Science Writing Competition 2020
Over the summer, boys in Year 7 were set the challenge of a Science Writing competition. Entries were invited in two categories: science fiction short stories and nature-writing.
A large number of entries were submitted, and Head of Science, Dr Leslie, and Head of English, Mr Wood, had the tough job of judging the range of creative and unique submissions. Entries were judged in terms of their scientific understanding and literary merit. Runners up were Sam Dhir, Jeevan Bharj and Lucas Ramus with their science fiction stories, but the winner was Thomas Easterbrook, with a composition about Holtspur Bank Nature Reserve.
Congratulations to all who entered.
Holtspur Bank Nature Reserve
Through the cool morning air rings the rich, mellifluous song of the blackbird. Like sweet honey, its notes flow joyfully across the hillside. Joined by the virulent songs of song thrush, the robin and the wren, the dawn chorus floats in all its glory above this chalk meadow. It is a wonder that nature has perfected this art through evolution for such practical purposes as defending territory and attracting a mate.
Overhead, melenargia galathea dances, like a petal blowing in the gentle breeze. Streaking down its pearl-white wing, waves of black give this butterfly its common name, marbled white. Lightly, it settles on a garish lilac-pink knapweed flower and begins siphoning nectar from deep in amongst the disc florets that protrude from the flowerhead.

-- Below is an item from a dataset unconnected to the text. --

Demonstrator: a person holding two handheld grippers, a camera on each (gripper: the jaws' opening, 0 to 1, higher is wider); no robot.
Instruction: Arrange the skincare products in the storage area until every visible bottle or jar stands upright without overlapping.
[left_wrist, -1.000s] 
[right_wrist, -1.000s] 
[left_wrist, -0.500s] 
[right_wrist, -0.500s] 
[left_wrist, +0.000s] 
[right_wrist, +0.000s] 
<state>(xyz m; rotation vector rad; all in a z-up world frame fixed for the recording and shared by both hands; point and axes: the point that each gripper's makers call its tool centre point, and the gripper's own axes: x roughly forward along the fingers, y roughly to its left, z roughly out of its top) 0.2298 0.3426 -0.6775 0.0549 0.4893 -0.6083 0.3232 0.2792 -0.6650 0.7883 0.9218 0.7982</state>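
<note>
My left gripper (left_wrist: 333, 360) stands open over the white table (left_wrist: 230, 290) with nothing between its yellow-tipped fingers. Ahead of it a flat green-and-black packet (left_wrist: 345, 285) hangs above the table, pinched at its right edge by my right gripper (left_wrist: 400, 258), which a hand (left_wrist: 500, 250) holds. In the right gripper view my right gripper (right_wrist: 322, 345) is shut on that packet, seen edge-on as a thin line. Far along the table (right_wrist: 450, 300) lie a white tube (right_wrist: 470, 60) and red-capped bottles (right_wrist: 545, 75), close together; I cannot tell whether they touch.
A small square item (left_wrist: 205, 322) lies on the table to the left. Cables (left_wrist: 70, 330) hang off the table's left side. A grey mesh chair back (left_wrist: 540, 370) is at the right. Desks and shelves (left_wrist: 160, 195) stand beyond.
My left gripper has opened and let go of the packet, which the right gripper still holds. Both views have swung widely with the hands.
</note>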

As the sun advances towards its zenith, the stridulations of grasshoppers begin to fill the air. The intermittent buzz of bees wings as they progress from flower to flower joins the hum of life that fills the atmosphere on this hillside.
Overhead, majestic red kites swoop hunting their prey using the thermals created by the warm midday sun. Their forked tails act as rudders, guiding them through the air as they search for their quarry. Their copper-red bodies and fingered wings make them a magnificent sight.
Then comes our largest falcon, the peregrine, its streaky white underside just visible as it stoops in pursuit of a collared dove. Peregrines have been known to reach 200 miles an hour when diving, making the the fastest known organism on earth.
Sunny-coloured swathes of cowslips carpet the floor. The rosettes of tube-like flowers, clustered together at the top of their upright green stems are a frequent stop for feeding bees.
The joyful river of song of the skylark burbles on into the evening as it floats through the air, accompanied by the screeching call of the swifts as they rush across the sky. Low over the ground, the swallow flies, catching insects as the day cools. Soon, Holtspur bank Nature Reserve is once again quiet.